Bing Z. Carter1, Po Yee Mak1, Duncan H. Mak1, Vivian R. Ruvolo1, Wendy Schober1, Teresa McQueen1, Jorge Cortes2, Hagop M. Kantarjian2, Richard E. Champlin3, Marina Konopleva1 and Michael Andreeff1

1 Section of Molecular Hematology and Therapy, Department of Leukemia, The University of Texas MD Anderson Cancer Center, Houston, Texas, USA

2 Department of Leukemia, The University of Texas MD Anderson Cancer Center, Houston, Texas, USA

3 Department of Stem Cell Transplantation and Cellular Therapy, The University of Texas MD Anderson Cancer Center, Houston, Texas, USA

Correspondence to:

Bing Z. Carter, email:

Michael Andreeff, email:

Keywords: blast crisis CML, quiescent CD34+ cells, Nutlin3a, TKI, Bcl-2

Received: June 11, 2015 Accepted: September 04, 2015 Published: September 29, 2015

Abstract

The Bcr-Abl tyrosine kinase regulates several Bcl-2 family proteins that confer resistance to apoptosis in chronic myeloid leukemia (CML) cells. Given p53’s ability to modulate the expression and activity of Bcl-2 family members, we hypothesized that targeting Bcr-Abl, Bcl-2, and p53 concomitantly could have therapeutic benefits in blast crisis (BC) CML and in quiescent CML CD34+ cells that are insensitive to tyrosine kinase inhibitors (TKI). We examined the effects of the MDM2 inhibitor nutlin3a and its combination with the dual Bcl-2 and Bcl-xL inhibitor ABT-737, and the Bcr-Abl inhibitor nilotinib on BC CML patient samples.
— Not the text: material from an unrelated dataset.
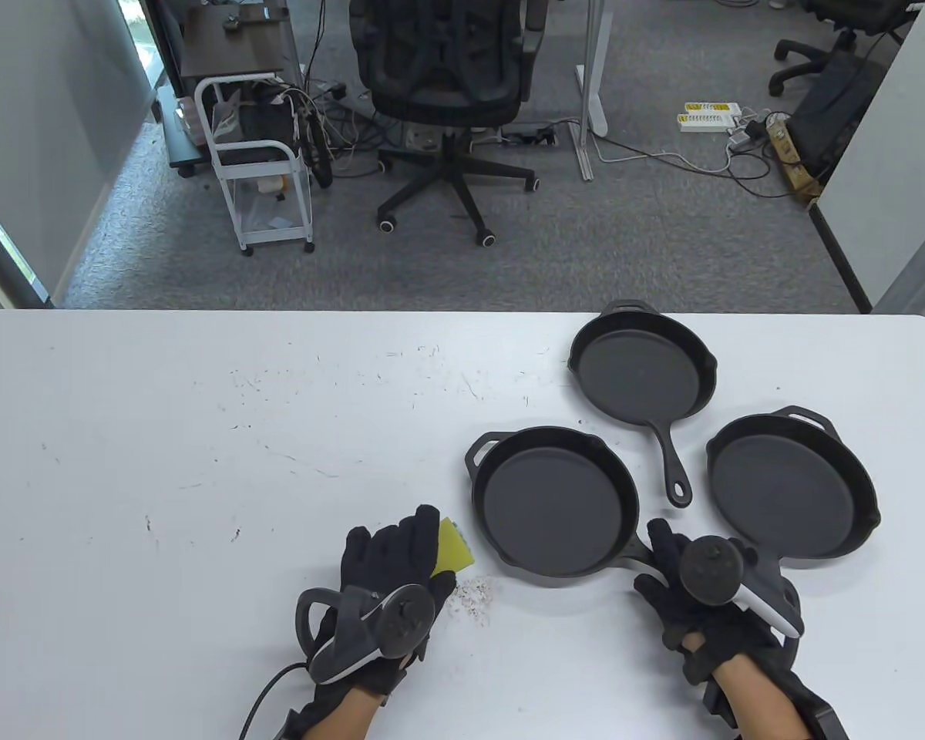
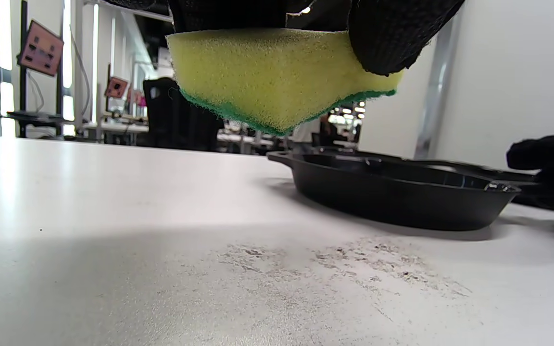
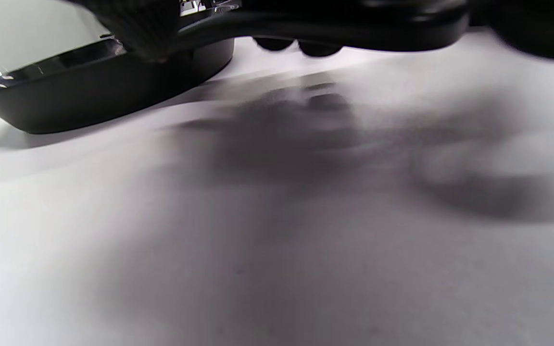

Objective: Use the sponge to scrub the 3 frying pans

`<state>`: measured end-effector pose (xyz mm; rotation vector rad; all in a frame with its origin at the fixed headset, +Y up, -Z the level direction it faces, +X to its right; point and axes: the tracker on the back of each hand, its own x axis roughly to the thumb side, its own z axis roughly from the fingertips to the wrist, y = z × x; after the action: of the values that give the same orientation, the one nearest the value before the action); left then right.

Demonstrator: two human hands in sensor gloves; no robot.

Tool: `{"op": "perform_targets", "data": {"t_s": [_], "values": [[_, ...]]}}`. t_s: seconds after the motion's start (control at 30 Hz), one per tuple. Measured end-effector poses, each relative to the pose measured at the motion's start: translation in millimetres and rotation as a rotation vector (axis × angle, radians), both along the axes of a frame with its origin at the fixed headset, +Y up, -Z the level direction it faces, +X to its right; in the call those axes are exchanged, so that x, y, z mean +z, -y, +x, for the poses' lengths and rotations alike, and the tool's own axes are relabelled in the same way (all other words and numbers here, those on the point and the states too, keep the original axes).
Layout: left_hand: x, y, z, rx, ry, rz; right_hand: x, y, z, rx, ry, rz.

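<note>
Three black cast-iron pans lie on the right half of the white table: a near-left pan (image 1: pixel 555 501), a far pan (image 1: pixel 644 370) and a right pan (image 1: pixel 790 486). My left hand (image 1: pixel 420 551) grips a yellow sponge (image 1: pixel 455 549) with a green scouring face, just left of the near-left pan. In the left wrist view the sponge (image 2: pixel 277 77) hangs a little above the table, in front of that pan (image 2: pixel 402 197). My right hand (image 1: pixel 667 566) is curled round the handle of the near-left pan. In the right wrist view the handle (image 3: pixel 330 26) crosses the top.
Pale crumbs or scuffs (image 1: pixel 474 595) speckle the table (image 1: pixel 200 462) beside my left hand. The far pan's handle (image 1: pixel 672 466) points down between the other two pans. Beyond the far table edge are an office chair (image 1: pixel 451 85) and a white cart (image 1: pixel 258 162).
</note>
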<state>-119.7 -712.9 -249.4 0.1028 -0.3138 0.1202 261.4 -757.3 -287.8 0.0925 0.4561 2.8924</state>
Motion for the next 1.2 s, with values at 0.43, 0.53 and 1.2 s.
{"op": "perform_targets", "data": {"t_s": [0.43,0.53,1.2], "values": [[0.2,-5.8,-13.5,0.049,-0.038,0.023,-5.9,-35.4,-18.9,-0.113,0.011,0.248],[-0.2,-5.9,-14.7,0.051,-0.042,0.022,-18.8,-47.3,-18.8,-0.08,0.049,0.308],[12.2,-13.6,13.8,0.007,0.093,0.002,16.3,-46.4,-69.7,-0.116,-0.353,0.409]]}}
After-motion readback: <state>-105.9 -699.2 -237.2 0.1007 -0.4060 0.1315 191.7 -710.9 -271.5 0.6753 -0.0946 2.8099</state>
We found that in quiescent CD34+ progenitors, p53 expression is significantly lower, and MDM2 is higher, compared to their proliferating counterparts. Treatment with nutlin3a induced apoptosis in bulk and CD34+CD38- cells, and in both proliferating and quiescent CD34+ progenitor CML cells. Nutlin3a synergized with ABT-737 and nilotinib, in part by inducing pro-apoptotic, and suppressing anti-apoptotic, Bcl-2 proteins. Nilotinib inhibited the expression of Bcl-xL and Mcl-1 in BC CML cells. These results demonstrate that p53 activation by MDM2 blockade can sensitize BC CML cells, including quiescent CD34+ cells, to Bcl-2 inhibitor- and TKI-induced apoptosis. This novel strategy could be useful in the therapy of BC CML.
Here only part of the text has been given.